From all of the discussion above it would seem that unless there is a concentrated behavioral drift going on we are dealing with the concept of attracting fish to our flies. Because trout can show selective behavior we tend to think they’re always selective. Even to the extent of trying to attribute imitative qualities to our attractor patterns. How many theories have you heard of about what a fly like a Sexy Walt’s Worm imitates? This thing.

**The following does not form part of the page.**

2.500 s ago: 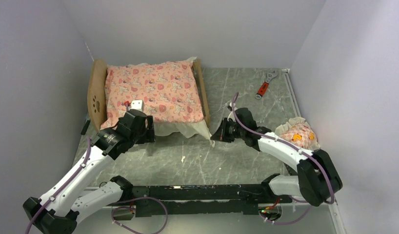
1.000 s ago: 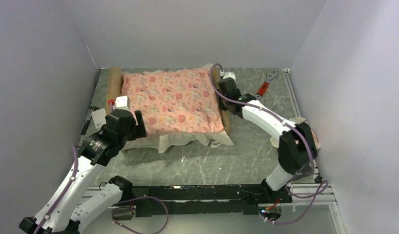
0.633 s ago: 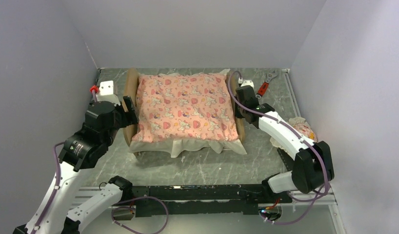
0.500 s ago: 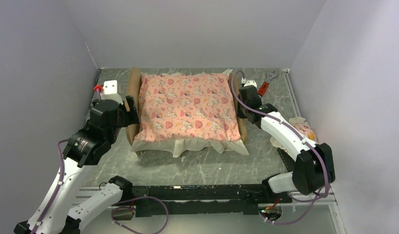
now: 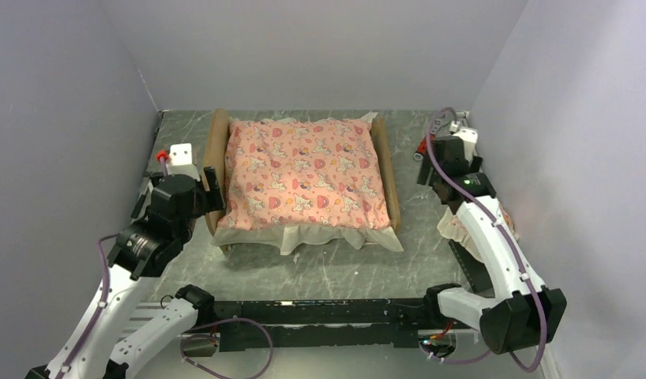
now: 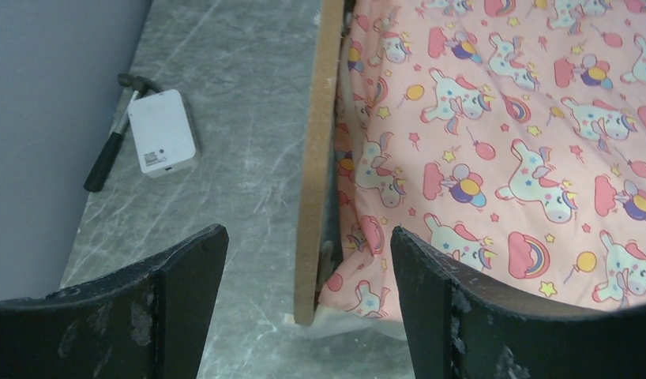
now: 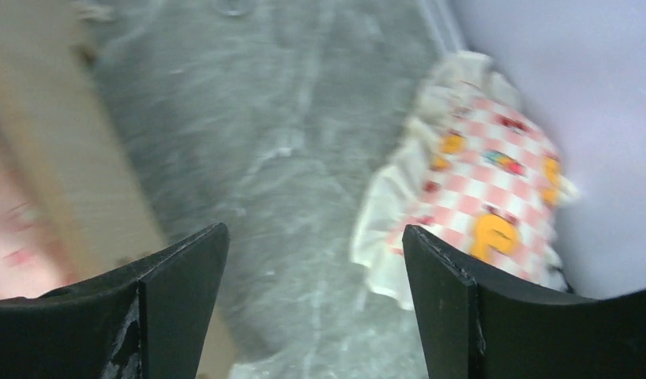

I think it imitates exactly nothing. I bet if a trout caught on one of them could speak it’d probably say, “I just wanted to see what that weird thing was!” It’s the same thing with streamers. Most of that stuff isn’t imitative. If you can pass it off as imitative then how do you reconcile it with a trout being selective to a #24 BWO? If this actually looks like a baitfish, then…….
And the fact is that unless there is some critical mass of a given type of bug drifting by it trout are just opportunistic feeders. And I think sometimes they grab things just for curiosity’s sake. When I was a kid we lived by a spring creek that had a section in a park set aside as a trout propagation area. This place held some massive browns. The park had these trails running through it with little foot bridges over the stream. I’d go stand on those bridges and toss little odds and ends into the stream. Juniper and pyracantha berries, crumpled little bits of paper, bits of shiny cigarette package or gum wrapper foil I’d scavenged from somewhere and those sorts of things. As soon as I would get to something the trout couldn’t have seen on a regular basis I’d get one fish after another go up and mouth whatever I’d thrown in. They’d spit it out immediately, but often it would drift down a run and I’d see 3 or 4 fish grab it in turn. If that was a fly, I’d have them and it wouldn’t matter why they grabbed it. And I suspect that’s what a lot of the fishing to opportunistic trout is all about.
Attractors
An attractor fly, any attractor fly must firstly attract the fish’s attention, then it must then make the fish grab it - for whatever reason. Streamers may attract attention by the effects of motion, the pressure waves and such due to motion and their visual aspects. But dead drifted nymphs have to rely almost entirely on the visual aspects. Because that is so, unless there is an active behavioral drift going on, they must be attention catching visually. That means they have to be readily visible in the environment being fished.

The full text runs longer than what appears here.